● **Activity**
Lines before the one containing "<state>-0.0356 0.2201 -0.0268" are left out; output the rest of the data exactly, through the final line.

——

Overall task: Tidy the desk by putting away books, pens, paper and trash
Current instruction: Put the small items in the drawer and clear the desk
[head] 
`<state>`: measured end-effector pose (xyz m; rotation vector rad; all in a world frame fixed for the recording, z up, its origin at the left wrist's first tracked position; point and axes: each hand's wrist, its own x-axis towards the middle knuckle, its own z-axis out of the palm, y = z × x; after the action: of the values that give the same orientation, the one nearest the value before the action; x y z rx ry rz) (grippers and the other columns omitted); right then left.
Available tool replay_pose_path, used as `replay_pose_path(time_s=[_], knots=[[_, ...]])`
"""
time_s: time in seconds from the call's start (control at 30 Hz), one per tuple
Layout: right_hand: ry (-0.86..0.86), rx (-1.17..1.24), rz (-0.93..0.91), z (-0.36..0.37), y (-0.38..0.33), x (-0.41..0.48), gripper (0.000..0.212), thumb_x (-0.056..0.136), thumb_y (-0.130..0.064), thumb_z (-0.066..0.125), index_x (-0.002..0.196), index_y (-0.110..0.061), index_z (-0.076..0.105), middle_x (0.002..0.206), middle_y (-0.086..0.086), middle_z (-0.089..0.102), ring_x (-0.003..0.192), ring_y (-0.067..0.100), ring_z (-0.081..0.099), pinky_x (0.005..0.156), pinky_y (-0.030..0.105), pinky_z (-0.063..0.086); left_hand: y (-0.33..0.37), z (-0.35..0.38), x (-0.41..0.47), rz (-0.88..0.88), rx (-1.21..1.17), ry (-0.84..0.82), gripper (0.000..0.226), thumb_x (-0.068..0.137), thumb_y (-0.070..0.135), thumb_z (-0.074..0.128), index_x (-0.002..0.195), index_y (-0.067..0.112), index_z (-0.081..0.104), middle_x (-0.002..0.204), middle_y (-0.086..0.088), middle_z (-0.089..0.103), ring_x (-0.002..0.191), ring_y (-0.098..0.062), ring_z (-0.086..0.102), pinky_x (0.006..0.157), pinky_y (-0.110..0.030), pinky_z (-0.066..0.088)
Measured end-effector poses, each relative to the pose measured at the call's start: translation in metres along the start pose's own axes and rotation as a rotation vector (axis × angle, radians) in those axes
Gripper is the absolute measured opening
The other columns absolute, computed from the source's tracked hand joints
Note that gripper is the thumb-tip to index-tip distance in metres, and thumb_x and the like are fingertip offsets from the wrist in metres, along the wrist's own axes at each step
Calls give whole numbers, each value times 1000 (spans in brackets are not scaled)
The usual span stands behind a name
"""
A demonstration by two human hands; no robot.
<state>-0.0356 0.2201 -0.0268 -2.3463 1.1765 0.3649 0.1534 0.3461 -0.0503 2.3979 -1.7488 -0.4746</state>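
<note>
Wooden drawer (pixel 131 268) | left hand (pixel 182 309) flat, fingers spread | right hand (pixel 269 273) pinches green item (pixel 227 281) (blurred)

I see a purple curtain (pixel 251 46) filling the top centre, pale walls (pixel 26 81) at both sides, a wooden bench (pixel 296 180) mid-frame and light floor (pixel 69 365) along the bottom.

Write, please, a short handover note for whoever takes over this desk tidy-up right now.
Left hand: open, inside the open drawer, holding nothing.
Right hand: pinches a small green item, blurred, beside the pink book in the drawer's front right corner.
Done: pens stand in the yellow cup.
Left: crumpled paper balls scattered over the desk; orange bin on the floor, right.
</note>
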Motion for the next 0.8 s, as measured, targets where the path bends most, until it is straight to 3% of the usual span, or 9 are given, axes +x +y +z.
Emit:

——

● **Answer section**
<state>-0.0356 0.2201 -0.0268 -2.3463 1.1765 0.3649 0.1534 0.3461 -0.0503 2.3979 -1.7488 -0.4746</state>
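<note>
Wooden drawer (pixel 131 268) | left hand (pixel 182 309) flat, fingers spread | right hand (pixel 269 273) pinches green item (pixel 227 281) (blurred)

I see a purple curtain (pixel 251 46) filling the top centre, pale walls (pixel 26 81) at both sides, a wooden bench (pixel 296 180) mid-frame and light floor (pixel 69 365) along the bottom.

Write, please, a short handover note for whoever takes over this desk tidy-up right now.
Left hand: open, inside the open drawer, holding nothing.
Right hand: pinches a small green item, blurred, beside the pink book in the drawer's front right corner.
Done: pens stand in the yellow cup.
Left: crumpled paper balls scattered over the desk; orange bin on the floor, right.
</note>
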Motion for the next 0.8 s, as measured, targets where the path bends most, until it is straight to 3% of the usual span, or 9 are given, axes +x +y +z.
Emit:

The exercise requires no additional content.